The quote is a good example of so-called conservative think. You have to be careful when you align yourself with any conservative position on anything. You might find yourself in bed with a dominatrix.
.

Tom Van Dyke said...


J. Adams and Jefferson were the 2nd & 3rd Presidents of the United States. Even with those two (and I have Franklin as well; there were others) that makes Priestley's influence immense.


Again, it boils down to Jefferson, Adams and Franklin. There were many other "key" Founders.

As for "most of the members of congress," Priestley didn't come to the US until 1794, after the Founding. How much they came to hear a world-famous scientist or to hear his views on God [and how many agreed with them] is worth exploring. But this unitarian thing is easily overblown.

Angie Van De Merwe said...

I am presently watching the History Channel. The discussion is about Freeasonry and its influence on the founding. Is it true that our Constitution is based on Freemasonry?

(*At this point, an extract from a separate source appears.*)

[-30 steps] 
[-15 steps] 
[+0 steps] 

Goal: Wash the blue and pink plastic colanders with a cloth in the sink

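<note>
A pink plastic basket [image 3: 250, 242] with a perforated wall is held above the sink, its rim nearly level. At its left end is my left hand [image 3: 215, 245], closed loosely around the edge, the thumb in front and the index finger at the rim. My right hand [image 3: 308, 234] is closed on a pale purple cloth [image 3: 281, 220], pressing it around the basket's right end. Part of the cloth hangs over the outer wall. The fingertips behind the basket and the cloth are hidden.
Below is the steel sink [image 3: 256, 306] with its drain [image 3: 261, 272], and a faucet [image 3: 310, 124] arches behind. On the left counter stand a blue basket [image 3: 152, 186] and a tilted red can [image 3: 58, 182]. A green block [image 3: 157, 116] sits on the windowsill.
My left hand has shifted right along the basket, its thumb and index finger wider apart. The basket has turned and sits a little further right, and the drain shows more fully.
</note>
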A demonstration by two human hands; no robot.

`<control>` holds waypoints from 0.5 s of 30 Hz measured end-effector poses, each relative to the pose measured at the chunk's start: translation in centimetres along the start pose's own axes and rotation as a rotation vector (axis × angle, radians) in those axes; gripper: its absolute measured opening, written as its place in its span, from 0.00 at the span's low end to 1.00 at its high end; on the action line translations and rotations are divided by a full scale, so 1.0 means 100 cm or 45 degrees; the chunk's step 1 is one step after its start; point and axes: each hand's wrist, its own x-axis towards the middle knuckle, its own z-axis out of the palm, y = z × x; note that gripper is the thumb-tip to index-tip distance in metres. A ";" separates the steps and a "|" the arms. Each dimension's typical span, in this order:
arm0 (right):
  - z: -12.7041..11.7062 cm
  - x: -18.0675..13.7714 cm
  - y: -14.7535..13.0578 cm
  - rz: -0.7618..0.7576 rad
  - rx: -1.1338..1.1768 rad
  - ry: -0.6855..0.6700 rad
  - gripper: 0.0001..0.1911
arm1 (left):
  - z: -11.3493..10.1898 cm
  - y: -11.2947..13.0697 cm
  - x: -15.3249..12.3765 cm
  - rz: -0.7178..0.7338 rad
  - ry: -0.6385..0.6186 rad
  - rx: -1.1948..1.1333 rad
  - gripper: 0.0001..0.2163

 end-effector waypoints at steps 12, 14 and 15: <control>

I did enjoy and agree with Ken Anderson's article. very interesting.

Jonathan Rowe said...

I'd say no the Constitution is not based on Freemasonry any more than it is based on "Christianity." Rather I would say that both Freemasonry, Christianity, and a number of other notable ideological sources (classical Greco-Romanism, Enlightenment, Whig, etc.) influenced the Founding and the US Constitution.

Pinky said...

.
I think Angie makes some good comments and raises good issues.
.
I'm closing in on the final pages of Barry Shain's, The Myth of American Individualism.
.
In his final chapter, he makes the case about how slavery played such an important role in America's Revolutionary and Founding eras.
.
I never realized how important the ideas were. Everyone owes it to their self to read his book. Next, I jump into his book http://www.amazon.com/Nature-American-Founding-Constitutionalism-Democracy/dp/0813926661
.

Tom Van Dyke said...

JR: Rather I would say that both Freemasonry, Christianity, and a number of other notable ideological sources (classical Greco-Romanism, Enlightenment, Whig, etc.) influenced the Founding and the US Constitution.

And despite my position that [Judeo-]Christianity is the single irreplaceable dynamic for understanding America, I'd subtract "Christianity" from this list as to what informed the Constitution.

Except for taking Sundays off and James Madison's general suspicion that men---man---is not inherently "good" and trustworthy, and hence the "separation of powers," I can't point to anything in the Constitution itself that could not have been derived by non-Christian thought.

[Of course, I also argue that America, this nation, is far more than the sum of its laws, in this case, the Constitution. But that's the meta-argument, not this particular one...]
_______________

And re our above, Jon, I'd add that since Jefferson was 90+% in agreement with Priestley on theology, we need only look at Jefferson's own theology's effect on the Founding.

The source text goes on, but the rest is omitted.